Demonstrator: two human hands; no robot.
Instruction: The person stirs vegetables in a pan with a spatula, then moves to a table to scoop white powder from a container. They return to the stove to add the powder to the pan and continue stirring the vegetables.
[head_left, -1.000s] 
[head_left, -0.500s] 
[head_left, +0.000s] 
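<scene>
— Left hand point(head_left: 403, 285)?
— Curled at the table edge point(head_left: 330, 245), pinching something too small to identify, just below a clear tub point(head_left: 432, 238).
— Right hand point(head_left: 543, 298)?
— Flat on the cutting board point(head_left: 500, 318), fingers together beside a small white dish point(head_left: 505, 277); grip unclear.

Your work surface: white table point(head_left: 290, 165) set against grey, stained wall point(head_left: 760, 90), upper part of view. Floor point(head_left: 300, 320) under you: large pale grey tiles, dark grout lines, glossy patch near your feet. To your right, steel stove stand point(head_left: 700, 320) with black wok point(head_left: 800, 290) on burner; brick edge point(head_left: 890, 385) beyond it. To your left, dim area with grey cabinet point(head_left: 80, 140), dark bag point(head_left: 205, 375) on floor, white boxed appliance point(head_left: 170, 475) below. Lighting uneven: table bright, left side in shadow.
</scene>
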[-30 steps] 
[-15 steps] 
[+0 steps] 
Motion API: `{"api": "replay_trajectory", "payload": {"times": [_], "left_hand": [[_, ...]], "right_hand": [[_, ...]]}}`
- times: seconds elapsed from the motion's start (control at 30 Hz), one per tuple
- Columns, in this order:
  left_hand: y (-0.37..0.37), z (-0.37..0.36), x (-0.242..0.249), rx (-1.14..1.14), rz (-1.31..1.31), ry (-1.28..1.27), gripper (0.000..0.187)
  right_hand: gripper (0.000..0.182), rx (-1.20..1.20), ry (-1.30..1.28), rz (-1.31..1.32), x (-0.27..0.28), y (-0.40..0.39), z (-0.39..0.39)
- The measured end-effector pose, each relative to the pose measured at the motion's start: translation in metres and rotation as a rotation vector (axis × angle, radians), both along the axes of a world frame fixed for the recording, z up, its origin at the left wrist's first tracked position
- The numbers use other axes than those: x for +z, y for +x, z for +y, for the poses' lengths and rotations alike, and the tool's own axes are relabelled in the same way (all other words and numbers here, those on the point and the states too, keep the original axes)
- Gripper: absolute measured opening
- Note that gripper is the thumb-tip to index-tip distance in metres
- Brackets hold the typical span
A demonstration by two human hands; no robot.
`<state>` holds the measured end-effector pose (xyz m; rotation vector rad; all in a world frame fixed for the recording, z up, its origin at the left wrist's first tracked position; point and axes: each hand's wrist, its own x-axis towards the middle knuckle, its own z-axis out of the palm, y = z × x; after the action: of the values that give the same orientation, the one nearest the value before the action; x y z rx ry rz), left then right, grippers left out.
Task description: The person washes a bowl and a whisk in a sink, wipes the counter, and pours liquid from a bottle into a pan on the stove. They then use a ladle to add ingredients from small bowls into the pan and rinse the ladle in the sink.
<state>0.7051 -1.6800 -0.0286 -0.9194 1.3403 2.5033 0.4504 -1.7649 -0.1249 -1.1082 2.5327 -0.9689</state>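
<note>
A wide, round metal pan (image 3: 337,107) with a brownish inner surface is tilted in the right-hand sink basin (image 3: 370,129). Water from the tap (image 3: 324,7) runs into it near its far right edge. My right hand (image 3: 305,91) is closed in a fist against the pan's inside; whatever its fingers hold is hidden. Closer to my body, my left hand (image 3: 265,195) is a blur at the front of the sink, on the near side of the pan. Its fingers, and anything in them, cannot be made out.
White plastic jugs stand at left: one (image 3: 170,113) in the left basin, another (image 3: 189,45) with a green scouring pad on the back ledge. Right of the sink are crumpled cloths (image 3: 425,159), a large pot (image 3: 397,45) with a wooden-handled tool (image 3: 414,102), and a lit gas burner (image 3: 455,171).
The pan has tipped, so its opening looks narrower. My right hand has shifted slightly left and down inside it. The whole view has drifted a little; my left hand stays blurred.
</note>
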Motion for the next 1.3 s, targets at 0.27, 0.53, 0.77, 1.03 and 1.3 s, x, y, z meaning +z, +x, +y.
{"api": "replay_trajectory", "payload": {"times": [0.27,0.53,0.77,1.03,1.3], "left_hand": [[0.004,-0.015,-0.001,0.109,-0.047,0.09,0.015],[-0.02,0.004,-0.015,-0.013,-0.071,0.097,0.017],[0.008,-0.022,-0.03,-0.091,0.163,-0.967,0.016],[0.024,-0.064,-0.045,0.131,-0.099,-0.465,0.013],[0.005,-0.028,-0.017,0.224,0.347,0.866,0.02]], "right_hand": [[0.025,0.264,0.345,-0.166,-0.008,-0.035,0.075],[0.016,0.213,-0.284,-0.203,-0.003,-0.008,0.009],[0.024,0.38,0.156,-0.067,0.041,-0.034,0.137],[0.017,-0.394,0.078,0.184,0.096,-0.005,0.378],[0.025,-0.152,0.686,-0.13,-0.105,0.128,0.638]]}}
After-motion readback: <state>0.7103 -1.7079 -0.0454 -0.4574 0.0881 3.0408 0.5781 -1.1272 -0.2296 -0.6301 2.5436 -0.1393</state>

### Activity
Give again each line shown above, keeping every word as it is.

### Problem solution
Demonstrator: two human hands; no robot.
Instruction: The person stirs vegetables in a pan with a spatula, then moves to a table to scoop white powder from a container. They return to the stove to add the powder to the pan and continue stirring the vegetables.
[head_left, -1.000s] 
[head_left, -0.500s] 
[head_left, +0.000s] 
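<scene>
— Left hand point(head_left: 403, 285)?
— Curled at the table edge point(head_left: 330, 245), pinching something too small to identify, just below a clear tub point(head_left: 432, 238).
— Right hand point(head_left: 543, 298)?
— Flat on the cutting board point(head_left: 500, 318), fingers together beside a small white dish point(head_left: 505, 277); grip unclear.

Your work surface: white table point(head_left: 290, 165) set against grey, stained wall point(head_left: 760, 90), upper part of view. Floor point(head_left: 300, 320) under you: large pale grey tiles, dark grout lines, glossy patch near your feet. To your right, steel stove stand point(head_left: 700, 320) with black wok point(head_left: 800, 290) on burner; brick edge point(head_left: 890, 385) beyond it. To your left, dim area with grey cabinet point(head_left: 80, 140), dark bag point(head_left: 205, 375) on floor, white boxed appliance point(head_left: 170, 475) below. Lighting uneven: table bright, left side in shadow.
</scene>
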[-30 steps] 
[-15 steps] 
[+0 steps] 
Motion API: `{"api": "replay_trajectory", "payload": {"times": [_], "left_hand": [[_, ...]], "right_hand": [[_, ...]]}}`
- times: seconds elapsed from the motion's start (control at 30 Hz), one per tuple
- Columns, in this order:
  left_hand: y (-0.37..0.37), z (-0.37..0.36), x (-0.242..0.249), rx (-1.14..1.14), rz (-1.31..1.31), ry (-1.28..1.27), gripper (0.000..0.187)
  right_hand: gripper (0.000..0.182), rx (-1.20..1.20), ry (-1.30..1.28), rz (-1.31..1.32), x (-0.27..0.28), y (-0.40..0.39), z (-0.39..0.39)
- The measured end-effector pose, each relative to the pose measured at the motion's start: translation in metres and rotation as a rotation vector (axis × angle, radians), both along the axes of a world frame fixed for the recording, z up, its origin at the left wrist's first tracked position
- The numbers use other axes than those: x for +z, y for +x, z for +y, for the poses' lengths and rotations alike, and the tool's own axes are relabelled in the same way (all other words and numbers here, those on the point and the states too, keep the original axes)
- Gripper: absolute measured opening
- Note that gripper is the thumb-tip to index-tip distance in metres
- Brackets hold the typical span
A demonstration by two human hands; no robot.
`<state>` holds the measured end-effector pose (xyz m; rotation vector rad; all in a world frame fixed for the recording, z up, its origin at the left wrist's first tracked position; point and axes: each hand's wrist, its own x-axis towards the middle knuckle, its own z-axis out of the palm, y = z × x; after the action: of the values that give the same orientation, the one nearest the value before the action; x y z rx ry rz), left then right, grippers left out.
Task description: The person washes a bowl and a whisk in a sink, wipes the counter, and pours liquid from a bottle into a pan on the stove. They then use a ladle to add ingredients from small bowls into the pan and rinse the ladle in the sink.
<state>0.7051 -1.6800 -0.0286 -0.9194 1.3403 2.5033 0.4504 -1.7649 -0.1249 -1.1082 2.5327 -0.9689</state>
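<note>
A wide, round metal pan (image 3: 337,107) with a brownish inner surface is tilted in the right-hand sink basin (image 3: 370,129). Water from the tap (image 3: 324,7) runs into it near its far right edge. My right hand (image 3: 305,91) is closed in a fist against the pan's inside; whatever its fingers hold is hidden. Closer to my body, my left hand (image 3: 265,195) is a blur at the front of the sink, on the near side of the pan. Its fingers, and anything in them, cannot be made out.
White plastic jugs stand at left: one (image 3: 170,113) in the left basin, another (image 3: 189,45) with a green scouring pad on the back ledge. Right of the sink are crumpled cloths (image 3: 425,159), a large pot (image 3: 397,45) with a wooden-handled tool (image 3: 414,102), and a lit gas burner (image 3: 455,171).
The pan has tipped, so its opening looks narrower. My right hand has shifted slightly left and down inside it. The whole view has drifted a little; my left hand stays blurred.
</note>
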Motion for the next 1.3 s, targets at 0.27, 0.53, 0.77, 1.03 and 1.3 s, x, y, z meaning +z, +x, +y.
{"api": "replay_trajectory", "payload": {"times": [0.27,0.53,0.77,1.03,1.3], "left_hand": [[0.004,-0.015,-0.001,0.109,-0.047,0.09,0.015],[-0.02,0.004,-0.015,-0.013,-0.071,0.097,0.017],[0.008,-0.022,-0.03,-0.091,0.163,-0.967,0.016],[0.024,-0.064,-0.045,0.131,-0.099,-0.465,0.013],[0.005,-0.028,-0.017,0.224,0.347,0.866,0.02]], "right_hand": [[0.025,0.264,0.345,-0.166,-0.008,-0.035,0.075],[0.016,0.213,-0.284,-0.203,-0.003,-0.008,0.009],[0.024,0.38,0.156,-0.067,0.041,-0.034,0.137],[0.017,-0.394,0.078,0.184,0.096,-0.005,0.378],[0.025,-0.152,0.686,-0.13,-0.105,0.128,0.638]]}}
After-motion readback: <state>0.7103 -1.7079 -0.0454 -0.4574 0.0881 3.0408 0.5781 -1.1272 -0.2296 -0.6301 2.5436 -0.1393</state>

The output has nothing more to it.